Oh, here’s one other thing that Abrams is cooking up: Ambitious storytelling that won’t short-circuit your brain. One of the few criticisms dogging Alias last season was that it sometimes shoehorned too many complex plot points into an episode (by the way, Sydney will soon graduate from school). This season “will definitely be as intricate, but I think it will be more accessible,” notes Abrams, who’s also cutting back on the more esoteric aspects of Rambaldi’s doomsday prophecy. “You’ll be able to jump in a way that is fareasier. That is not to say that fans of the show will feel like they’re being spoon-fed. Even for those people it will be nice to get a stronger handle on what’s good and what’s bad.”

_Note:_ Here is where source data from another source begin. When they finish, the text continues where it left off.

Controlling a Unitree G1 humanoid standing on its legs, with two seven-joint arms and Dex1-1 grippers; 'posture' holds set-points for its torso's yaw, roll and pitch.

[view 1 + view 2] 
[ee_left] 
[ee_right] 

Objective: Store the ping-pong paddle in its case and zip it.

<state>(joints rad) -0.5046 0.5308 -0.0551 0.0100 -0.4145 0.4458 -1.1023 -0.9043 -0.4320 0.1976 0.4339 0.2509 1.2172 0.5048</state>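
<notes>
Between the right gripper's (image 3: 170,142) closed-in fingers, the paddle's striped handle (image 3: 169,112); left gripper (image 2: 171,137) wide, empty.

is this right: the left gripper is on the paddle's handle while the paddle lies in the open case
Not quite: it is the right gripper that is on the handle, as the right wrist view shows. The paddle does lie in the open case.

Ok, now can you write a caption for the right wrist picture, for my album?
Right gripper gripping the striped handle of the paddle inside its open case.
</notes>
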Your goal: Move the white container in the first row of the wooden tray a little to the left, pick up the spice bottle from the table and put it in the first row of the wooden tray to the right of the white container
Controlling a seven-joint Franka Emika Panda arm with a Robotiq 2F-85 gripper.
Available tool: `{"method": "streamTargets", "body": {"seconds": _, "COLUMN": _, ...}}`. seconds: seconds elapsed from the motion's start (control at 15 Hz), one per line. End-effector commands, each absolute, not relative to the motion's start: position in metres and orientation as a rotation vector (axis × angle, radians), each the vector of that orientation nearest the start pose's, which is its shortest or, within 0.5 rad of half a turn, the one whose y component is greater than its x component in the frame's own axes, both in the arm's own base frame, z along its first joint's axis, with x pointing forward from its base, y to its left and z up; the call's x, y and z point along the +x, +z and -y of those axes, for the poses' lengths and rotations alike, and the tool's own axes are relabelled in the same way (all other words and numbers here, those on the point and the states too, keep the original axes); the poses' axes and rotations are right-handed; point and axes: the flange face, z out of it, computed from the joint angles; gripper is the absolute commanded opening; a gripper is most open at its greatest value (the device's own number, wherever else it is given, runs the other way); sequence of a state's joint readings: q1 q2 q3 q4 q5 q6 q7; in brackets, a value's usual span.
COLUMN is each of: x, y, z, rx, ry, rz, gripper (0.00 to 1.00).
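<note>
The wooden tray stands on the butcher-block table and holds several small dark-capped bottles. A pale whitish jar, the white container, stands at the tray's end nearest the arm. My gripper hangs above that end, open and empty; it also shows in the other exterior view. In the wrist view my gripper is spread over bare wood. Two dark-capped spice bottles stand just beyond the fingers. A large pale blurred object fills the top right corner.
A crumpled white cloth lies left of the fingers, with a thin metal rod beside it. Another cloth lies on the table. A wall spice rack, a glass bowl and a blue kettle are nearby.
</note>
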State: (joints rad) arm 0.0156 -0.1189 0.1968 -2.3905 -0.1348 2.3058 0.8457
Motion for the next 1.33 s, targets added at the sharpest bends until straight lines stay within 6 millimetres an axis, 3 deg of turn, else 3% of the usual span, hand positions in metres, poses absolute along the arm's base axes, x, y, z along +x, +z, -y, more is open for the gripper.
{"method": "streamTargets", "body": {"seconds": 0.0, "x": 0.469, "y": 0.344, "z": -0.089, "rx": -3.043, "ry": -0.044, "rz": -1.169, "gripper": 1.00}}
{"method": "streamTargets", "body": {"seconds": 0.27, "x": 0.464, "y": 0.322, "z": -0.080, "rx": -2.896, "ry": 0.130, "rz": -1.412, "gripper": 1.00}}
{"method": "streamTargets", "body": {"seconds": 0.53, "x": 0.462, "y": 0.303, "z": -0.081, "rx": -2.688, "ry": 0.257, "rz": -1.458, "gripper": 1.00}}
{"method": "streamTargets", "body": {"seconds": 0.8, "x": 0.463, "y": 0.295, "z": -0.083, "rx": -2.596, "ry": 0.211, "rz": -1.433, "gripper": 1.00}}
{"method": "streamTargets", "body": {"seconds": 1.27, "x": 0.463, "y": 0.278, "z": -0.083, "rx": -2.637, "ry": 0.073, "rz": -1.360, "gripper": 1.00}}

The jury’s still out, though, on the merits of Alias’ scheduling – Sundays at Nine, following The Wonderful World of Disney and opposite The Sopranos, Law & Order: Criminal Intent and Malcolm in the Middle. “It’s not my favorite time slot,” says Abrams, whose request for different digs was denied. As Cooper observes: “You haved this Wonderful World of Disney, the you have blood and violence and heavy drama. It’s a tough transition for viewers to make. You’re not turning a lot of Mickey Mouse fans into Sydney Bristow fans.” ABC Entertainment president Susan Lyne seems undeterred: “The fact that there’s no dominant time-period winner at 9 o’clock Sunday,” She says, “ makes me feel there’s opportunity there.”

To make the most of that opportunity, Disney has launched an all-out Alias assault: A movie trailer plugging the drama is running in theaters nationwide, and comic books, novels, videogames, a DVD, and a line of action figures will soon be infiltrating a store new you. “We have a long way to go to rebuild the network,” admits Lyne, “but this is the kind of show that could give us a huge boost.” Which explains why Alias' Christmas present may come little late this year: ABC will likely follow its Super Bowl broadcast with a special episode of the series." (“It’s going to be big and crazy and fun,” says Garner, “and I’m sure I’ll have to show more skin than I’m comfortable with, but that’s a good reason to be in shape before Christmas.)

And what if none of the above turns Alias into a supersize hit? Let’s check in with the man who always has a plan B. “I think Jack should get up and do a cabaret act,” deadpans Garber, “I think we should see a side to Jack where he secretly goes to a piano bar and sings show tunes on the weekend. Don’t you think? Wouldn’t that be good? And I can do something from Sweeney Todd.” Um, would somebody please pass the adrenaline needle?